▸ WHAT THIS TASK INVOLVES
Work out how many lines in the listing below include the word "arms"; answer with the number alone.

▸ EXCERPTED DATA
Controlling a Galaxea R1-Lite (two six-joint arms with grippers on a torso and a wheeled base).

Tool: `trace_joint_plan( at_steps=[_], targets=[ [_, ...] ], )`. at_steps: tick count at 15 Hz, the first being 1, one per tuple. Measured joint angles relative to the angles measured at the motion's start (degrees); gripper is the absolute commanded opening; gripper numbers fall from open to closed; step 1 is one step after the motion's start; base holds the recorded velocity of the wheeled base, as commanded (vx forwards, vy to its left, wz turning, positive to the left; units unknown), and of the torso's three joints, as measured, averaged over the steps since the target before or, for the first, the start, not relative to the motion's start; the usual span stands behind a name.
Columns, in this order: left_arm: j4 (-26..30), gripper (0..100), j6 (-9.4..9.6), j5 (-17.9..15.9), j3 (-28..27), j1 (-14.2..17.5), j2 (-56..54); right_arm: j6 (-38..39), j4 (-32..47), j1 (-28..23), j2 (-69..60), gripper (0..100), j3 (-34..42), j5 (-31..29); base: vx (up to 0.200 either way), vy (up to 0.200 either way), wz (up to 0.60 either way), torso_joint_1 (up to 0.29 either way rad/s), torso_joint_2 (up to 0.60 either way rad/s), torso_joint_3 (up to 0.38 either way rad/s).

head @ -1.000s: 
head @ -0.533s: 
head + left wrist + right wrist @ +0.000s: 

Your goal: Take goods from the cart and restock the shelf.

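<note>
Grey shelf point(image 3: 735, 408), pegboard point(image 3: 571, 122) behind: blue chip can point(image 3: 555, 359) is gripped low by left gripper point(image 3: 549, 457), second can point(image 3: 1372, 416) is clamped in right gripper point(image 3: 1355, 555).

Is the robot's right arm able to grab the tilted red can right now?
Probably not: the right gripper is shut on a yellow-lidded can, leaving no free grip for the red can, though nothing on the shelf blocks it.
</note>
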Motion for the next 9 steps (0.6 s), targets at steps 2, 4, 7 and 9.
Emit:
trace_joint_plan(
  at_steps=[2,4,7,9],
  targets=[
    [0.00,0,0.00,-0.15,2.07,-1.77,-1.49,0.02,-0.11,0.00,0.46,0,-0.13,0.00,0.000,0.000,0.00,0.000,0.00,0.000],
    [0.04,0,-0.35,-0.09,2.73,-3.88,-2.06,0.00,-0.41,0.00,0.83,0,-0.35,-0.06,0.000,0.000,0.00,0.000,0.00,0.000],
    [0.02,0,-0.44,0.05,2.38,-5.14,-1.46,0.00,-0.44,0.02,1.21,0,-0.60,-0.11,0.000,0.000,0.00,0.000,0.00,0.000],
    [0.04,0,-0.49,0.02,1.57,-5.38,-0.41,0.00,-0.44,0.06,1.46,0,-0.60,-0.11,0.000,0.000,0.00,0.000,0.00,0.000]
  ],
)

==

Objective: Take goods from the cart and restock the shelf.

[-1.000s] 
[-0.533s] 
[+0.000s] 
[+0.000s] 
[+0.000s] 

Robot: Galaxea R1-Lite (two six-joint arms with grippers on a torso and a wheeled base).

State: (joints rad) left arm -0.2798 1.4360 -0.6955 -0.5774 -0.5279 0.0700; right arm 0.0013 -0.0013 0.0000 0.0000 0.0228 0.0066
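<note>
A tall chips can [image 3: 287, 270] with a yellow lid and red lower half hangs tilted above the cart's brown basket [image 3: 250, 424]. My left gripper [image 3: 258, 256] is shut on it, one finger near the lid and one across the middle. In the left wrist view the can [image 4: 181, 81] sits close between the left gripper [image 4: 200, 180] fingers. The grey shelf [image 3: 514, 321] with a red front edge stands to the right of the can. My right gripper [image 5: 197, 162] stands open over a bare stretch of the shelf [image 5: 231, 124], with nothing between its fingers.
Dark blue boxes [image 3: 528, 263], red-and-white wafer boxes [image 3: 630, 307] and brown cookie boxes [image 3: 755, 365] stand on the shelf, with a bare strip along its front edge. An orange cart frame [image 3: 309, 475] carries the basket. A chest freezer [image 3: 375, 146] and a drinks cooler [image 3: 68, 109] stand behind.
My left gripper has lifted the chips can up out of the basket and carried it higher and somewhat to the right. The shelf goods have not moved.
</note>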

▸ RESPONSE
2